The court said that the Coastal Act does not address whether a permit issuing agency (the Coastal Commission in this case) can designate an ESHA if there is no LCP. The Doudas' interpretation would mean the Commission was "powerless to protect any such areas prior to their designation by a local government in a certified land use plan or a certified local coastal program," Justice Judith Ashmann-Gerst wrote for the court. "On the other hand, the Commission's interpretation will allow the issuing agency to protect natural resources for the benefit of the public … Undeniably, this interpretation more closely comports with the declared and salutary purposes of the Coastal Act."

"Notably," Ashmann-Gerst continued, "the oversight given to an issuing agency prior to the certification of a local coastal program is much broader than the oversight given to it after certification. In the latter case, the issuing agency must do no more than confirm compliance with the policies of the Coastal Act. In the former case, there is no such constraint."

The Doudas further argued that the Coastal Act gave the Commission only until September 1977 to designate "sensitive coastal resource areas," and leaves with local government the ability to determine the contents of land use plans and LCPs.

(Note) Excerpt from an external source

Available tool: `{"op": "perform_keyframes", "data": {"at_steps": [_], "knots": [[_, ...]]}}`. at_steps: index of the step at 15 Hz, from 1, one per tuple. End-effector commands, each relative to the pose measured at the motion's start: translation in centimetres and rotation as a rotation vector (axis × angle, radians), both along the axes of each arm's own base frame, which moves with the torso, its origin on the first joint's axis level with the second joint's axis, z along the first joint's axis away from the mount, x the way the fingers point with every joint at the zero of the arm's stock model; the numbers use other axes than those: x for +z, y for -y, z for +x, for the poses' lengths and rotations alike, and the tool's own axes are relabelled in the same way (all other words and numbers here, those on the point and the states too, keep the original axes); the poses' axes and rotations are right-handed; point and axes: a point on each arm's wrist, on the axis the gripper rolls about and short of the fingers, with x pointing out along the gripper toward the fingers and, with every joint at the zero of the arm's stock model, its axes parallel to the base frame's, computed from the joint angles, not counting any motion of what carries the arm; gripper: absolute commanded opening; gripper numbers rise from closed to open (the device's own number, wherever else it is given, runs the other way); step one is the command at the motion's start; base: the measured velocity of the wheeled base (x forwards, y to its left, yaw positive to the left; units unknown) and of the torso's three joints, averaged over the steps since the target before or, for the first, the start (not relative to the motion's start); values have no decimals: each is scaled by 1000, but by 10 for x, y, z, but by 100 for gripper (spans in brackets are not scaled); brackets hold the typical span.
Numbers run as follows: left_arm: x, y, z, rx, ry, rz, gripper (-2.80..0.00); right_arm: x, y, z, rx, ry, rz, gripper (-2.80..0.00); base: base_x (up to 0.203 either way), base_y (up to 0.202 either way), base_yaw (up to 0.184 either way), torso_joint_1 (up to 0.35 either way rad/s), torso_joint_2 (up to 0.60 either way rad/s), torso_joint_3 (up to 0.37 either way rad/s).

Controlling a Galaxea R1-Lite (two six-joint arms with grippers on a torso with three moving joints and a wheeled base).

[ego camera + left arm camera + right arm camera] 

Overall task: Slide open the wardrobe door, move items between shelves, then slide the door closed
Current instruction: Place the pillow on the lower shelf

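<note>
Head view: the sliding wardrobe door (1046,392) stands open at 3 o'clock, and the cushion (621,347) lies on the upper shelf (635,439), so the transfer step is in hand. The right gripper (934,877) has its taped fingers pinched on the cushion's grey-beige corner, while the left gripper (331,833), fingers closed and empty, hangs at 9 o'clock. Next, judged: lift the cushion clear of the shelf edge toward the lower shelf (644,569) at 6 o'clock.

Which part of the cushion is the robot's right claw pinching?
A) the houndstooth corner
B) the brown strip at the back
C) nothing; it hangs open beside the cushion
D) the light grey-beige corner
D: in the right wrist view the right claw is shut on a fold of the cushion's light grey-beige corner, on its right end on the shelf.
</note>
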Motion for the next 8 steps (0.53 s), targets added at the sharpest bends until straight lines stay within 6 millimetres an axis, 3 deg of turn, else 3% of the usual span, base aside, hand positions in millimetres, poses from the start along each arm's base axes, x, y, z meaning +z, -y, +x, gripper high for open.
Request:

The court said sensitive coastal resource areas are not the same thing as environmentally sensitive habitat areas, and said local government cannot adopt plans and programs without the Commission's consent.

First Case:
Security National Guaranty, Inc. v. California Coastal Commission, No. A114647, 08 C.D.O.S. 1235, 2008 DJDAR 1408. Filed January 25, 2008.
The Lawyers:
For SNG: Thomas D. Roth, (415) 293-7684.
For the Commission: Peter Southworth, attorney general's office (916) 445-9555.
For the Sierra Club: Laurens Silver, (415) 383-7734.

Second Case:
Douda v. California Coastal Commission, No. B188210, 08 C.D.O.S. 1701, 2008 DJDAR 2053. Filed February 6, 2008. Modified March 4, 2008 at 2008 DJDAR 3223.